A debt management plan (DMP) is a simple and effective way of clearing non-priority creditors. It not only helps a person in dealing with creditor harassment, which can be quite unpleasant and stressful, but also helps in reducing the financial difficulties and change things for the better. These plans are beneficial for people with high debts, as they can be used for paying personal unsecured debts. Debtors are provided with help and guidance to aid them in clearing debts without taking a loan. A debt management plan consolidates all the unsecured bad debt into one big debt and makes the payment affordable.
How Can a Debt Management Plan Help You?
A debt management plan provides debtors to pay an amount which is affordable. The debtor makes the payment to the debt management company, who distributes it to the creditors. The monthly payment is worked out after considering the income and expenditure and other factors that are related with the debt. A DMP works only on a particular group of non-priority debts like unsecured loans, store cards and credit cards debts, overdrafts, and personal loans.
A debt management company does an assessment of factors like the income and the total liabilities which have to be paid off. It will re-negotiate the interest rates and the payments after considering the ability of the borrower to pay it back. A more realistic repayment plan is charted after working out the chances of the loan collection by the creditors. The money is deposited with debt management companies and is distributed among the non-priority creditors.
Implementing a Debt Management Plan
Debt management plans are about bringing in a third-party to enable a debt repayment through an arrangement with creditors. A debtor has the option of availing the use of a free creditor-sponsored debt management organization or a fee-charging debt management company. The creditors have the free will of accepting any terms of any proposal put forward on behalf of the debtor.
An effective debt manager recognizes the need of the creditors and the affordability of the debtor and plan accordingly. They usually suggest a monthly repayment plan after taking into consideration the priority expenses and other needs of the debtor. The priority expenses of a debtor usually include the mortgage or rent of their living premise, the food expenses and the utilities expenditure. A review of the annual financial situation of the debtor is done to ensure the repayment amount is reasonably affordable.
What is the Debt Management Company Fee?
Debt management companies usually charge up-front fees, which is treated as an administration fee. They can also charge a percentage of the surplus that is left after the creditors are paid off. The fee-charging DMP company receives a larger fee, which is directly proportional to the amount to be paid to the creditors. These can result in the fee-charging DMP company making the debtor agree to a kind of arrangement, which is not in the debtor's interest.

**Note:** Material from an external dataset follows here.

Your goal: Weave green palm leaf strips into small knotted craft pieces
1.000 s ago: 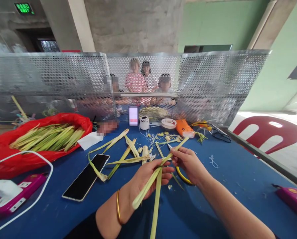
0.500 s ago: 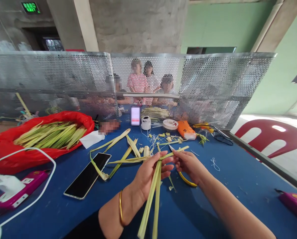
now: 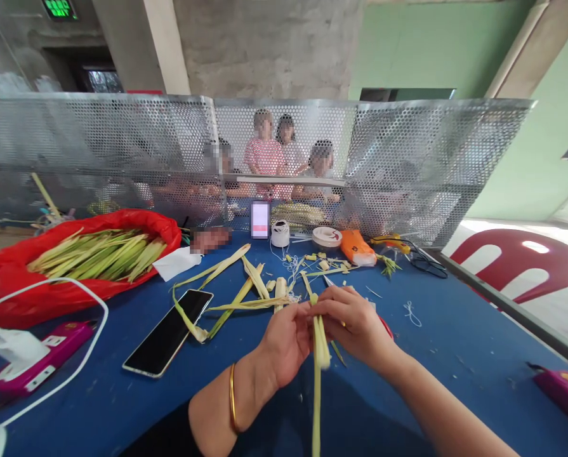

Sometimes, there are situations where the idea of bankruptcy looks like a better alternative, especially when the debts are large and the repayment extends into many years. Debtors do feel that the fees paid to the debt management companies could have been used to clear the debt if no fees were charged to the debtor. These fee-charging companies justify the fees with the enhanced support and administration services provided to the debtor along with the repayment plan. The fee-charging companies also provide creditor liaison departments to negotiate with the creditors directly. They can negotiate terms of stopping the interest and any other charges which increase the debt amount.
Debts in a Debt Management Plan
A debt management plan is used to deal with the debt that is covered in the plan and cannot be used for secured debts or priority expenses like mortgages, car hire purchase repayments, rent and utilities, which cannot be converted into monthly payment reductions.
A wrong notion about debt management is that they affect the credit rating of a person directly, which is far from the truth as debt management plans are used mostly by people with highly damaged credit rating.